I want to use you as an AI assistant that can complete complex work.
Do not execute the task yet.
Based on the materials I provide, create a reusable workflow.
Define:
1. The standard input
2. The standard output
3. The steps between input and output
4. Which steps AI can perform directly
5. Which steps require my approval
6. Which steps must remain human-led
7. The acceptance standard
8. The permission limits
9. The sources AI may use
10. The evidence that must be retained
11. A minimum working version I can test today
12. The risks I should resolve before increasing access or automation
My task:
[Describe the task]
My materials:
[List or attach the materials]
A Final Thought

Reorganize Work Before Adding More AI Agents lays out five leadership decisions that must be made before scaling AI agents. Packaging what your team already knows into reusable assets turns that strategy into action. These five assets give you an effective way to create value with AI.
Before assigning multiple tasks to AI agents, write down what they need to do.
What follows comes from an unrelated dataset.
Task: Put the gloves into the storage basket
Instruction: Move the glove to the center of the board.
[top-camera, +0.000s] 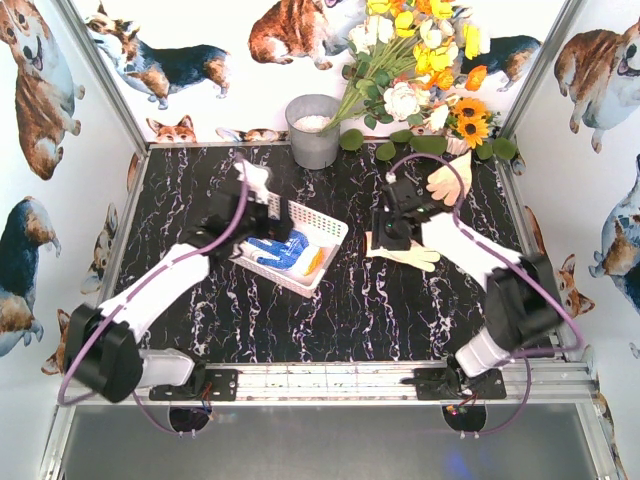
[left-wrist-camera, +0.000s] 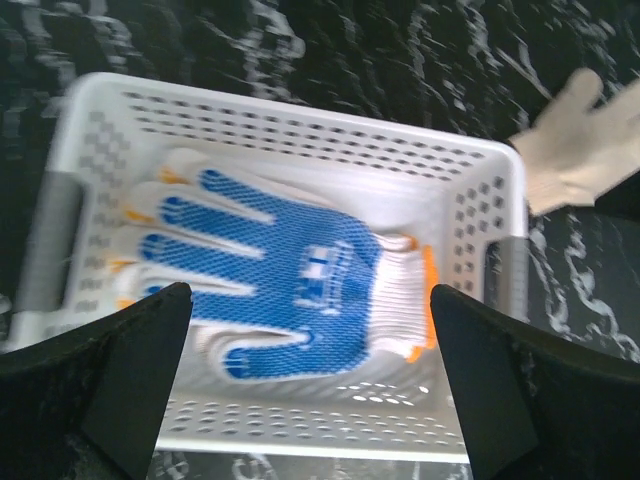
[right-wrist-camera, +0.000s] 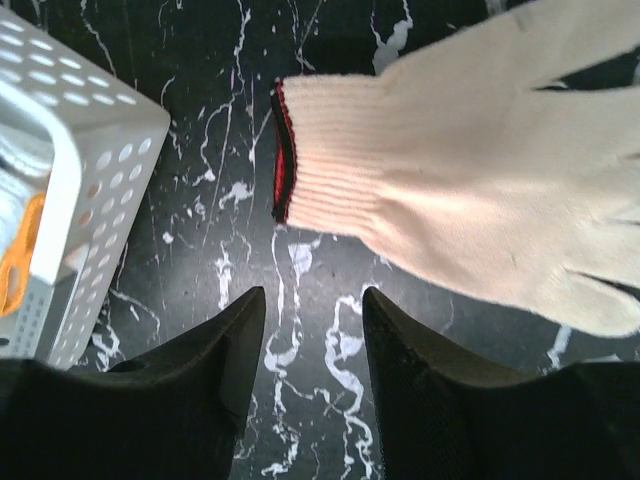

Start with one defined function, one reliable input, one standard output, and one authorization point. Use real examples for it. Compare the output with your accepted and rejected conditions. Correct gaps before adding more access, more steps, or more autonomy.
The person collecting the data only asks the model to make predictions. Models, licenses, and platforms will always change. The value comes from turning what your team already knows into work that AI can repeat, people can review, and the business can trust. It requires clearly defined workflows, quality standards, correct sources and context, and clear points where AI should stop.
It only offers “help me with this,” and can only guess. Give the AI a scene, materials, and levels, and it can do it. This is where AI transitions from experimentation to practical business value.
* Author's Note: All images in this article are created by the author using AI tools.